**What to work on:** Copy out the full listing that comes next, exactly.

**Data provided:**
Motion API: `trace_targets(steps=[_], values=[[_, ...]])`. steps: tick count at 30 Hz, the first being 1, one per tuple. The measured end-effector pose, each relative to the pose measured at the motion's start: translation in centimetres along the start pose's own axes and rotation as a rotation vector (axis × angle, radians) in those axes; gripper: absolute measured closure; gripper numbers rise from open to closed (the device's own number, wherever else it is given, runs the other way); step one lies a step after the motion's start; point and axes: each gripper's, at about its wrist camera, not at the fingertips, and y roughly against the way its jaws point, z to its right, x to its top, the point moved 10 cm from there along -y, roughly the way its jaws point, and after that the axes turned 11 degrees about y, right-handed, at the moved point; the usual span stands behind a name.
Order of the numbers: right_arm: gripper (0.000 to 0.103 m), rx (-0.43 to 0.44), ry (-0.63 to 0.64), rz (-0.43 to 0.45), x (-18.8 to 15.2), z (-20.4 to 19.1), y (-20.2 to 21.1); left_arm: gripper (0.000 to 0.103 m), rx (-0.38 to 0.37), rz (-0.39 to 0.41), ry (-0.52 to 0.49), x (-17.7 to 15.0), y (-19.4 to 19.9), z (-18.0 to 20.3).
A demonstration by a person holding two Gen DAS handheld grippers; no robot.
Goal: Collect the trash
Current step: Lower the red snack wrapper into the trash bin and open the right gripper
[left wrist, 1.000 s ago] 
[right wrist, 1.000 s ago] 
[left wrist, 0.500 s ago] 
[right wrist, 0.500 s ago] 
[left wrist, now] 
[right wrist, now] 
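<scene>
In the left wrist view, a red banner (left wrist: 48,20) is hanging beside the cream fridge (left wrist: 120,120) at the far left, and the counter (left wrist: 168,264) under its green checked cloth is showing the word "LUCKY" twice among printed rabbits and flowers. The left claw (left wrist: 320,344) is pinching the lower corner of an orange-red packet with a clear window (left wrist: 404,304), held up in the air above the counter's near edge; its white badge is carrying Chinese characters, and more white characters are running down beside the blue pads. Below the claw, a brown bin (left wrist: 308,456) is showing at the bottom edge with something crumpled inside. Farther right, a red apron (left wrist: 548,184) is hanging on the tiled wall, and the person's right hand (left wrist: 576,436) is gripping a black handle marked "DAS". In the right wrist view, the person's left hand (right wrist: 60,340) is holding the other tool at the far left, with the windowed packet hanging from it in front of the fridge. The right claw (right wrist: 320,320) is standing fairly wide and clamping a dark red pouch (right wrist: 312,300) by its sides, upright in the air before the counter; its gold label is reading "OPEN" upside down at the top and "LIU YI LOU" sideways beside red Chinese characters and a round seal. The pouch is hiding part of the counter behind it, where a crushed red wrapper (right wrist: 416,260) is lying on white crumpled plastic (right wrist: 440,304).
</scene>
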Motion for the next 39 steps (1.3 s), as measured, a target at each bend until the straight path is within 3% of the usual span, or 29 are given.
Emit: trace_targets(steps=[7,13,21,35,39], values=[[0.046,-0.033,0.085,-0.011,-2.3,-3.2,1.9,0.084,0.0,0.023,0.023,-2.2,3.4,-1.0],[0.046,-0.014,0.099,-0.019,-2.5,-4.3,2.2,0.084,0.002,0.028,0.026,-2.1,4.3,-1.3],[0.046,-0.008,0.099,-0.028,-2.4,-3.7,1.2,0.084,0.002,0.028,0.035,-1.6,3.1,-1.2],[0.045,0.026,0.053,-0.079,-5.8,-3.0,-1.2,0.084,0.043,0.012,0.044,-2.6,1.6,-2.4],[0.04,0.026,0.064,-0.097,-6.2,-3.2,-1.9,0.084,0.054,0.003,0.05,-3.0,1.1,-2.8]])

**Exercise solution:**
Motion API: `trace_targets(steps=[_], values=[[_, ...]])`. steps: tick count at 30 Hz, the first being 1, one per tuple. The measured end-effector pose, each relative to the pose measured at the motion's start: translation in centimetres along the start pose's own axes and rotation as a rotation vector (axis × angle, radians) in those axes; gripper: absolute measured closure; gripper numbers rise from open to closed (the device's own number, wherever else it is given, runs the other way); step one lies a step after the motion's start; point and axes: each gripper's, at about its wrist camera, not at the fingertips, and y roughly against the way its jaws point, z to its right, x to its top, the point moved 10 cm from there along -y, roughly the way its jaws point, and after that the axes turned 11 degrees about y, right-handed, at the moved point; the usual span stands behind a name.
Order of the numbers: right_arm: gripper (0.000 to 0.103 m), rx (-0.43 to 0.44), ry (-0.63 to 0.64), rz (-0.43 to 0.45), x (-18.8 to 15.2), z (-20.4 to 19.1), y (-20.2 to 21.1); left_arm: gripper (0.000 to 0.103 m), rx (-0.38 to 0.37), rz (-0.39 to 0.41), ry (-0.52 to 0.49), x (-17.7 to 15.0), y (-19.4 to 19.9), z (-18.0 to 20.3).
A demonstration by a person holding two Gen DAS handheld grippers; no robot.
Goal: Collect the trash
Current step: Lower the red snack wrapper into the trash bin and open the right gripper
[left wrist, 1.000 s ago] 
[right wrist, 1.000 s ago] 
[left wrist, 0.500 s ago] 
[right wrist, 0.500 s ago] 
[left wrist, now] 
[right wrist, now] 
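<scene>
In the left wrist view, a red banner (left wrist: 48,20) is hanging beside the cream fridge (left wrist: 120,120) at the far left, and the counter (left wrist: 168,264) under its green checked cloth is showing the word "LUCKY" twice among printed rabbits and flowers. The left claw (left wrist: 320,344) is pinching the lower corner of an orange-red packet with a clear window (left wrist: 404,304), held up in the air above the counter's near edge; its white badge is carrying Chinese characters, and more white characters are running down beside the blue pads. Below the claw, a brown bin (left wrist: 308,456) is showing at the bottom edge with something crumpled inside. Farther right, a red apron (left wrist: 548,184) is hanging on the tiled wall, and the person's right hand (left wrist: 576,436) is gripping a black handle marked "DAS". In the right wrist view, the person's left hand (right wrist: 60,340) is holding the other tool at the far left, with the windowed packet hanging from it in front of the fridge. The right claw (right wrist: 320,320) is standing fairly wide and clamping a dark red pouch (right wrist: 312,300) by its sides, upright in the air before the counter; its gold label is reading "OPEN" upside down at the top and "LIU YI LOU" sideways beside red Chinese characters and a round seal. The pouch is hiding part of the counter behind it, where a crushed red wrapper (right wrist: 416,260) is lying on white crumpled plastic (right wrist: 440,304).
</scene>
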Motion for the next 39 steps (1.3 s), as measured, a target at each bend until the straight path is within 3% of the usual span, or 29 are given.
Emit: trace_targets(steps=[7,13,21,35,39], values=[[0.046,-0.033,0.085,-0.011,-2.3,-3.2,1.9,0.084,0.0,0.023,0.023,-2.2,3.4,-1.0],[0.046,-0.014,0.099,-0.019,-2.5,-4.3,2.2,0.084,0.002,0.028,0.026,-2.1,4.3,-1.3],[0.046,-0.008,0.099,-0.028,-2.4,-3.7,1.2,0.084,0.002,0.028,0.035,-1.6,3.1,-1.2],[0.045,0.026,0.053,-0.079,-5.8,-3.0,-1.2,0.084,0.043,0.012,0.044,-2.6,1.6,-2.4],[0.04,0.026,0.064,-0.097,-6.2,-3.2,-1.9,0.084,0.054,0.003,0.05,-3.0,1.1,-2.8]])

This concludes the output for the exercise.